Piedmont Lithium project, North Carolina. (Image courtesy of Piedmont Lithium.)

In its quest to build one of the largest lithium mines in the United States, Piedmont Lithium overlooked one crucial constituency: its North Carolina neighbors.

Piedmont last autumn signed a deal to supply US electric automaker Tesla with lithium sourced from its deposits in North Carolina, sending the company’s stock up tenfold.

In November 2020, Piedmont received its construction air permit, and permit for operations. The air permit is for chemical plant operations and construction of a 22,700 tonne per year plant at Kings mountain.

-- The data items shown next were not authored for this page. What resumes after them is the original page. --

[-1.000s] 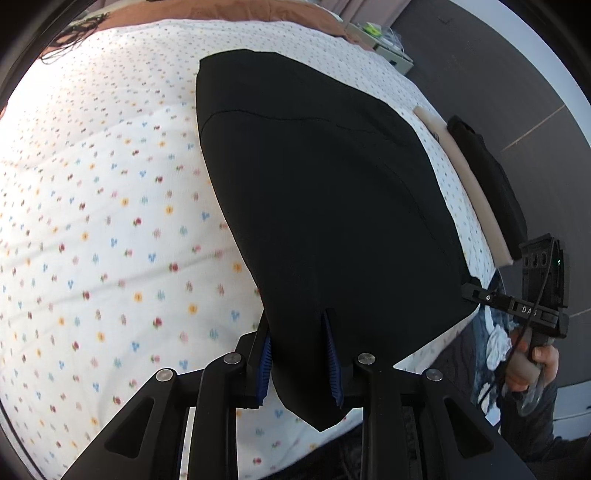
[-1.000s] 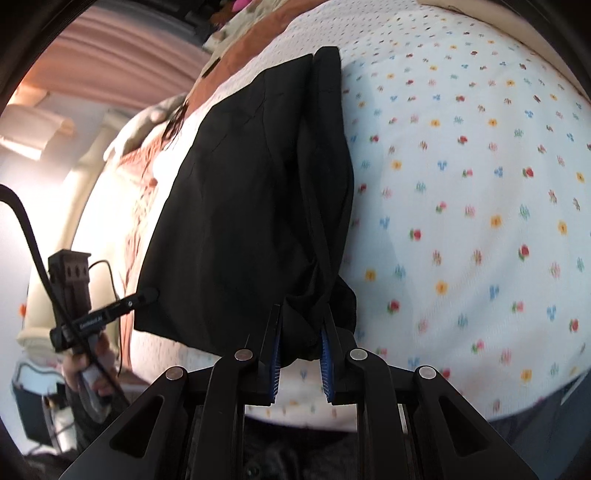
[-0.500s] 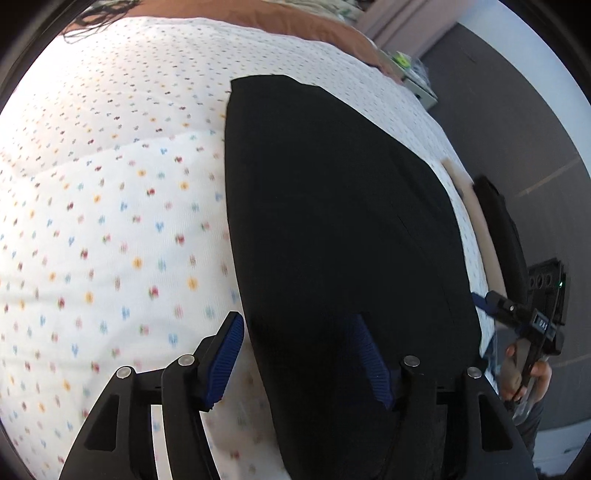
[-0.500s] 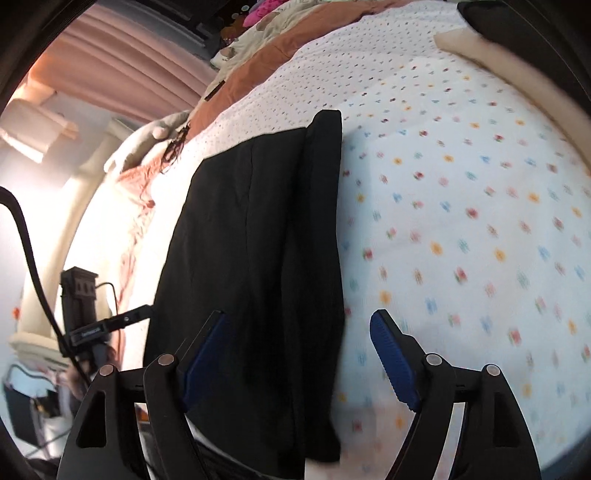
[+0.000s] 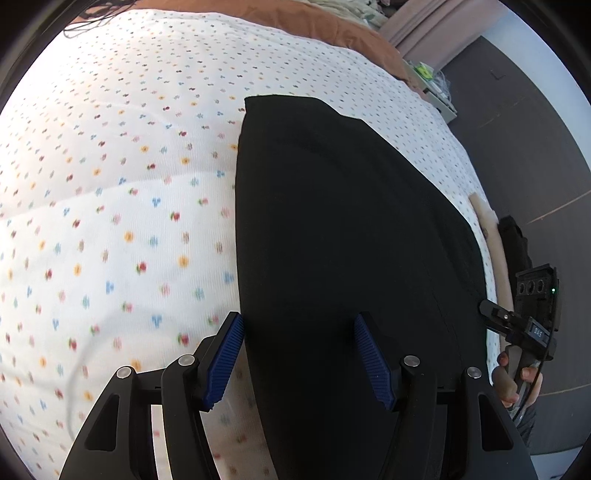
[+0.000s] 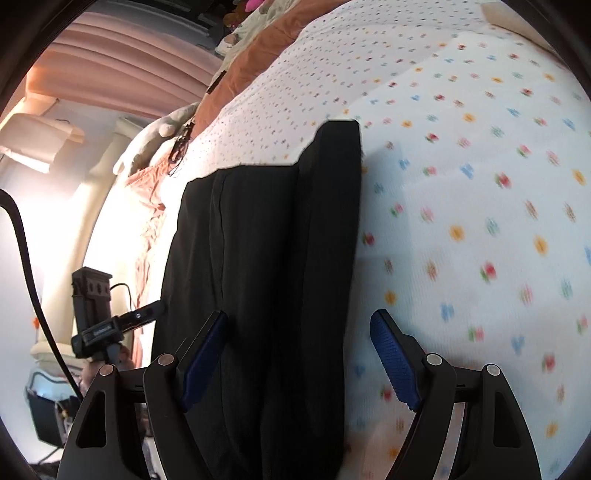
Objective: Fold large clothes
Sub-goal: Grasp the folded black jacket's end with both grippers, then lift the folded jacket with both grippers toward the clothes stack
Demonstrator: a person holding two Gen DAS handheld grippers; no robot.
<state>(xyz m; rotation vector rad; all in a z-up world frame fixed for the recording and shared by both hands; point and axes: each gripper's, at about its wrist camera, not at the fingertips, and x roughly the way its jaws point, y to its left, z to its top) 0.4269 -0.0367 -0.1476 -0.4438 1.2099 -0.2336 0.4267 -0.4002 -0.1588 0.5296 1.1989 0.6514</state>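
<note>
Bed (image 5: 110,206) fills both views: white cover with small coloured dots, faintly quilted, a few soft creases. Brown blanket (image 5: 332,29) lies across the far end. In the right wrist view, pink curtains (image 6: 122,62) hang far left, with strong light coming in low on that side. Dark floor (image 5: 524,155) shows right of the bed in the left wrist view; a cluttered stand (image 5: 439,99) sits at the far right corner.

Black garment (image 5: 340,229) lies flat on the bed, folded into a long panel running near to far. Seen from the right wrist, its right edge is a doubled strip (image 6: 328,236) reaching farther than the rest. A cream strip (image 5: 495,240) and a dark item (image 5: 517,240) lie along the bed's right edge.

Left gripper (image 5: 299,354): blue fingers (image 5: 225,354) released, spread apart, having just been opening; the garment's left edge lies under the gap, pads not pressing it. Right gripper (image 6: 299,358): fingers (image 6: 395,362) also released and just opened wide, the garment's right portion beneath the gap, nothing pinched.

Each view catches the other gripper off to the side, held in a hand (image 5: 517,380).
</note>
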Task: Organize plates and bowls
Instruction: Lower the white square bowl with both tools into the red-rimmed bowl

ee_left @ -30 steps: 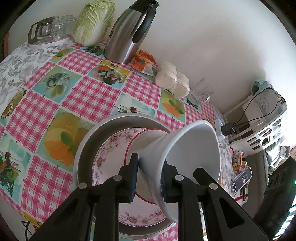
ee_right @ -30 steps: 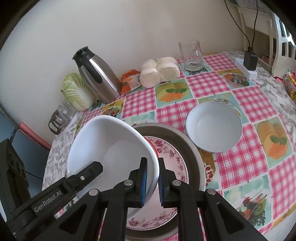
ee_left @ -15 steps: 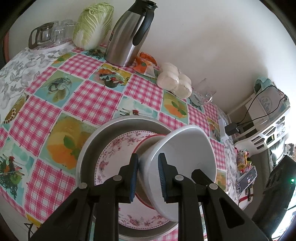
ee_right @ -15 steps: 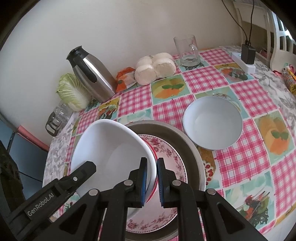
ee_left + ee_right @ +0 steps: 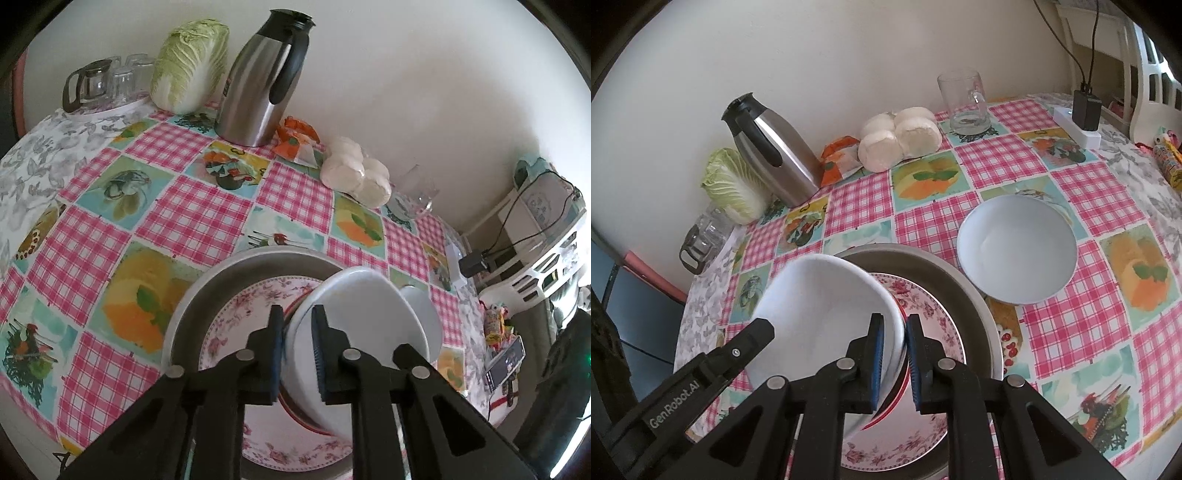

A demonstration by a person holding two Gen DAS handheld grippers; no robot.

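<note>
Left wrist view: my left gripper [image 5: 297, 354] pinches the rim of a white bowl [image 5: 373, 332], one blue pad inside and one outside. The bowl is tilted over a floral plate [image 5: 243, 317] lying in a grey metal pan [image 5: 207, 284]. Checked tablecloth [image 5: 192, 206] underneath. Along the wall: steel thermos jug [image 5: 258, 85], cabbage [image 5: 188, 62], glass pot [image 5: 88, 85], white buns [image 5: 354, 173].
</note>
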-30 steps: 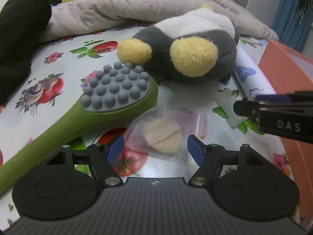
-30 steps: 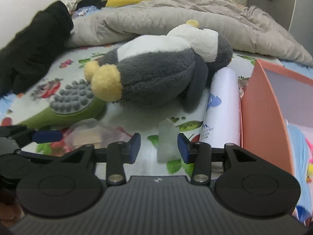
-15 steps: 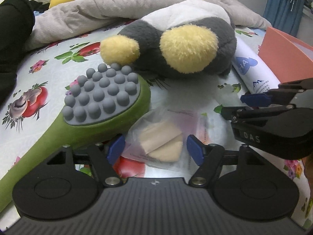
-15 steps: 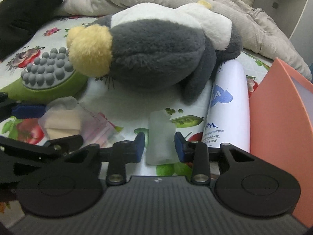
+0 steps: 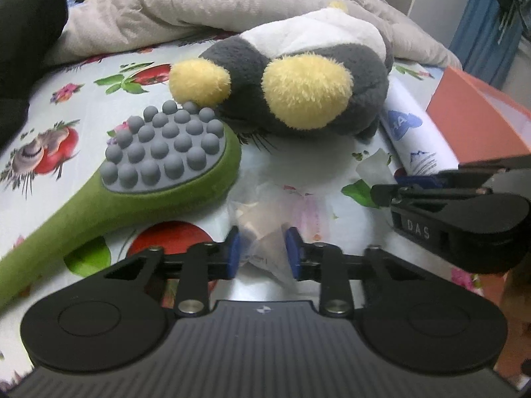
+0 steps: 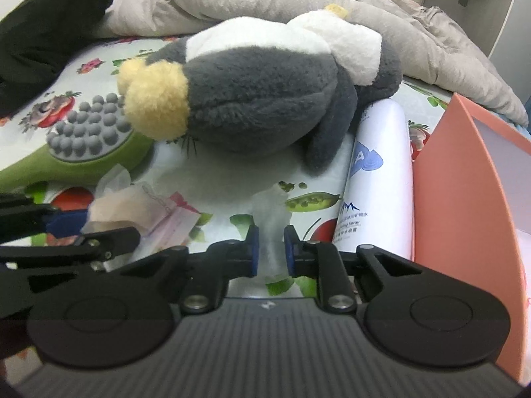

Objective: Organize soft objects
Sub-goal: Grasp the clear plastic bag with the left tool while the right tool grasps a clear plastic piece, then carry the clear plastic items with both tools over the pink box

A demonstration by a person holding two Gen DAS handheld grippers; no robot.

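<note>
Both hand-held grippers pinched small soft packets on the fruit-print bed sheet [image 5: 49, 106].

The left gripper [image 5: 260, 253] was closing, its blue pads squeezing a clear plastic bag of beige sponge wedges [image 5: 265, 242] beside a green massage brush with grey rubber nubs [image 5: 166, 156]. The right gripper [image 6: 269, 250] was pressed onto a translucent white pouch [image 6: 270, 222], just before a grey-and-white plush penguin [image 6: 262, 96], a white spray can [image 6: 378, 179] and an orange box [image 6: 464, 192].
</note>
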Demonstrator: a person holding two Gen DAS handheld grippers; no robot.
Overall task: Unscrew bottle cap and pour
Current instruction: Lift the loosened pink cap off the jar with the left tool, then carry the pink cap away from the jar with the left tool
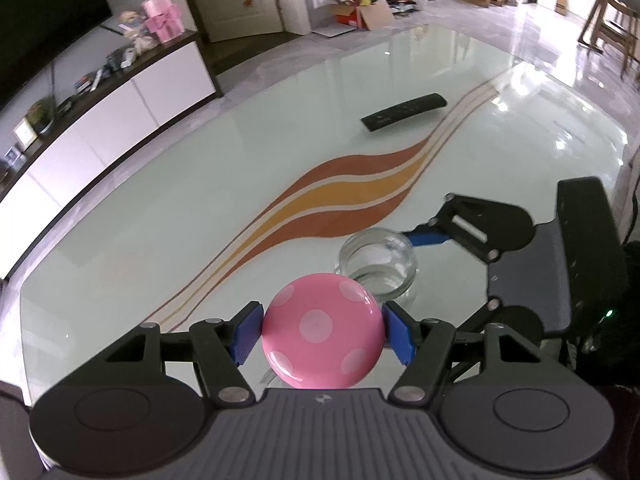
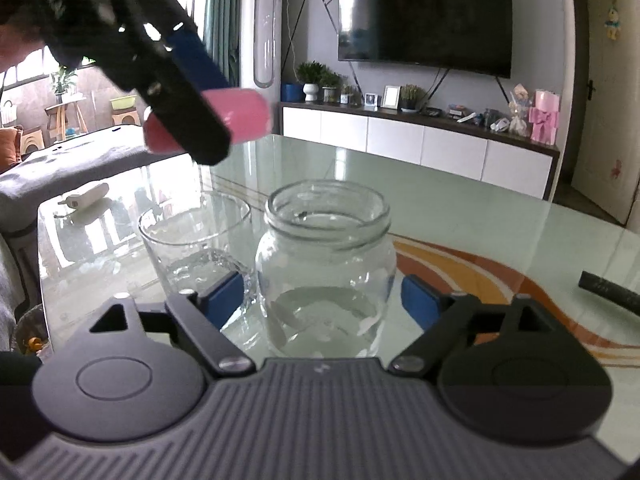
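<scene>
The cap is off: the left claw (image 1: 322, 334) clamps the pink polka-dot lid (image 1: 320, 330) aloft. The right claw (image 2: 322, 304), pads apart, flanks the clear glass jar (image 2: 326, 272) standing on the surface (image 1: 200, 220); pouring into the glass tumbler (image 2: 192, 244) remains.

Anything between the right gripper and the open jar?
Nothing visible. The jar already sits between the right gripper's open pads, lid off; the left gripper holds the pink lid up and aside.
</scene>
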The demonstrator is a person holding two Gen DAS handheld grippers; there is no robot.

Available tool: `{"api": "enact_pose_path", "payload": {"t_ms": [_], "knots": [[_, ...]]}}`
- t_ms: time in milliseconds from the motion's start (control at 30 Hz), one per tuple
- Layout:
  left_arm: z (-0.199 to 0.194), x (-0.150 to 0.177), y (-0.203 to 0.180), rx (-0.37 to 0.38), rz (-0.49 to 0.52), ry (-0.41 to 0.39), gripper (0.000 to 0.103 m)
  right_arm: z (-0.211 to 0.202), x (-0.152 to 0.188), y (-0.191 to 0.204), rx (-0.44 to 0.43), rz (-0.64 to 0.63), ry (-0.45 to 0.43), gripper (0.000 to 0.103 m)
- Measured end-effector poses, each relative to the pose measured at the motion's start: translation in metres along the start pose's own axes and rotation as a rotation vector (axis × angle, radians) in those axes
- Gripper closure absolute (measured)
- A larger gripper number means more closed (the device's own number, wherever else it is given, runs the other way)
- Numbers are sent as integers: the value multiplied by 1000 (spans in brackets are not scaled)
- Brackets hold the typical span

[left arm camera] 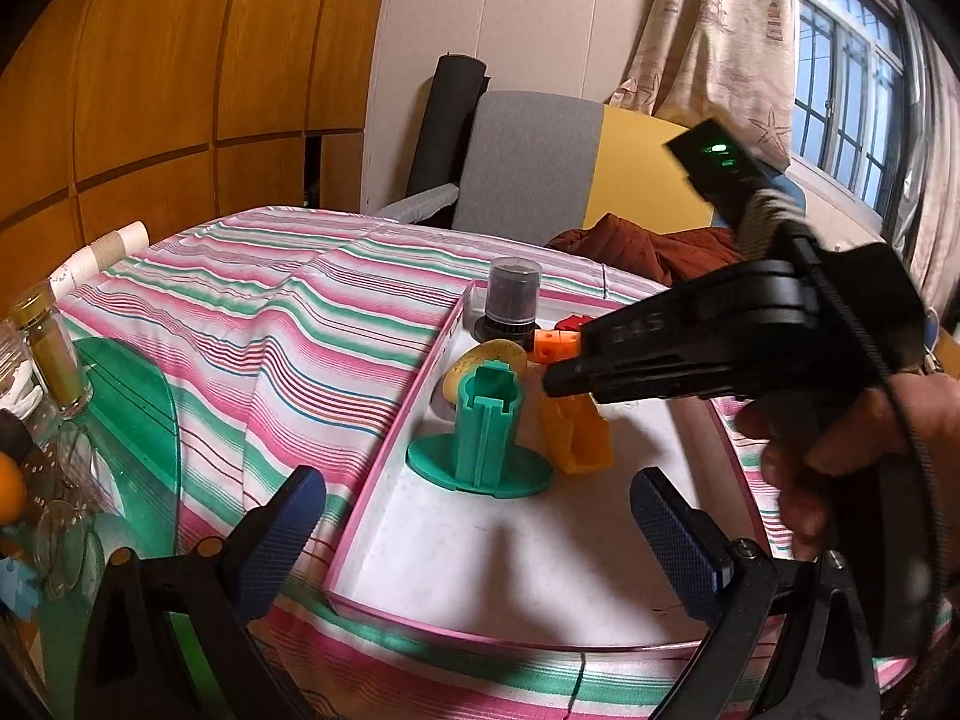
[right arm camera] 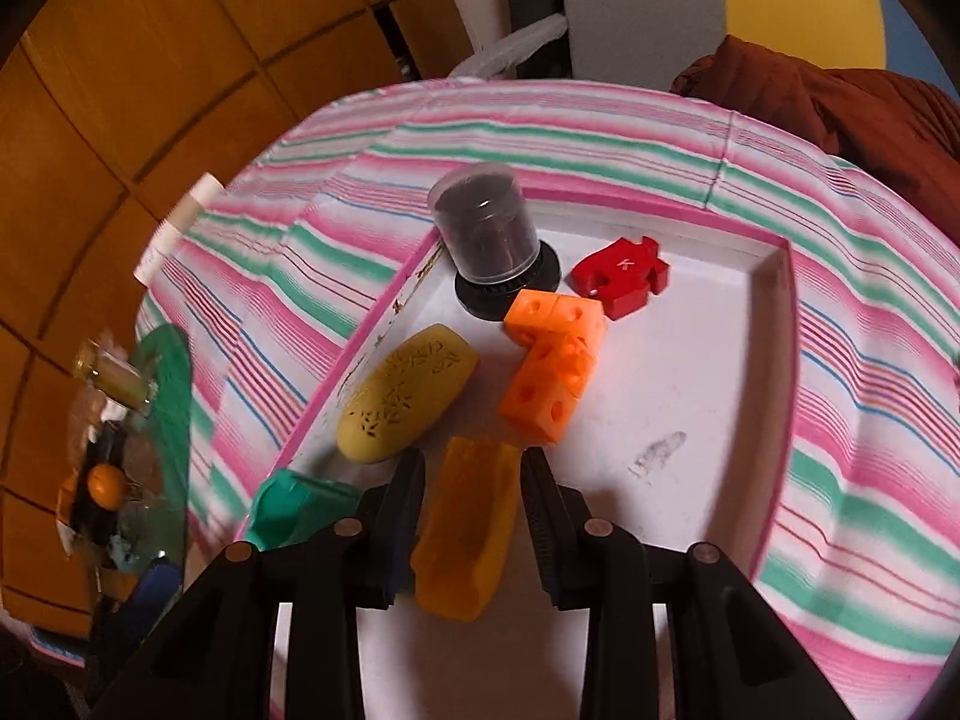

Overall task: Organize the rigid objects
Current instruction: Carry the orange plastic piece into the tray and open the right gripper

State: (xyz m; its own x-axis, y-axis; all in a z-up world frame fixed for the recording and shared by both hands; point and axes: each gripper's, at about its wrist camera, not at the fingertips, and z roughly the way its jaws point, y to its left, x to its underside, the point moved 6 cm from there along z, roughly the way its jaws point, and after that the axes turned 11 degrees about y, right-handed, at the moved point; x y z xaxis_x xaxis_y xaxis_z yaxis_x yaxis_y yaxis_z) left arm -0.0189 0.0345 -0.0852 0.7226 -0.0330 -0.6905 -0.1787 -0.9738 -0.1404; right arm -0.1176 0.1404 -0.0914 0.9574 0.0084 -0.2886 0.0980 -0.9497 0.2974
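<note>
The right gripper (right arm camera: 471,468) points steeply down into the white tray with the pink rim (right arm camera: 780,372) and is clenched on an amber-orange block (right arm camera: 468,528), one pad on each long side of it. In the left wrist view this block (left arm camera: 579,438) sits at the tray floor, directly beneath the right gripper's black body; whether it touches the floor cannot be told. The left gripper (left arm camera: 480,516) hovers over the near end of the tray with its blue-padded fingers (left arm camera: 678,534) spread wide and nothing between them. Inside the tray, a green flanged holder (left arm camera: 480,438) stands upright just beside the block. Farther in lie a yellow oval piece (right arm camera: 408,390), an orange perforated cube assembly (right arm camera: 555,366) and a red shaped block (right arm camera: 621,276), with a clear-capped cylinder on a black base (right arm camera: 489,234) standing upright in the far corner. The tray rests on a worktop under a pink, green and white striped cloth (left arm camera: 270,324).
</note>
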Motion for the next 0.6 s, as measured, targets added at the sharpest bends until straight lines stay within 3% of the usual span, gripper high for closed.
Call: {"api": "enact_pose_path", "payload": {"t_ms": [233, 467, 600], "knots": [[0, 1, -2, -1, 8, 2, 1, -15, 13, 2, -7, 2, -41, 71], [-3, 1, -3, -9, 18, -2, 1, 0, 11, 14, 22, -56, -5, 78], [-7, 2, -3, -20, 22, -4, 1, 4, 6, 14, -54, -26, -10, 79]]}}
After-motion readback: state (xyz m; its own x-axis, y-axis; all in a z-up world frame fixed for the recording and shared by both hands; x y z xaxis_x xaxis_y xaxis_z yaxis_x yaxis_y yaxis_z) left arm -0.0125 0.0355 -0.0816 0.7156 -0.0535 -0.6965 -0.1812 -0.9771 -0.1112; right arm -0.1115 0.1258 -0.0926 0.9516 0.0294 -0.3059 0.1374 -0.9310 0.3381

At the federal level, it received permits for mining operations in November 2019 from the United States Army Corps of Engineers (USACE), Patrick Brindle, Piedmont’s vice president, project management, told MINING.COM in March.

The company, however, had not applied for a state mining permit or a necessary zoning variance in Gaston County, just west of Charlotte, despite telling investors since 2018 that it was on the verge of doing so, Reuters reported.

Piedmont’s deal with Tesla involves supplying roughly 53,000 tonnes of spodumene concentrate to the automaker’s planned lithium hydroxide chemical plant in Texas starting sometime between July 2022 and July 2023.

But a North Carolina county on Friday imposed a 60-day mining moratorium, a step designed to give officials time to rework local regulations before Piedmont Lithium applies for a necessary zoning variance.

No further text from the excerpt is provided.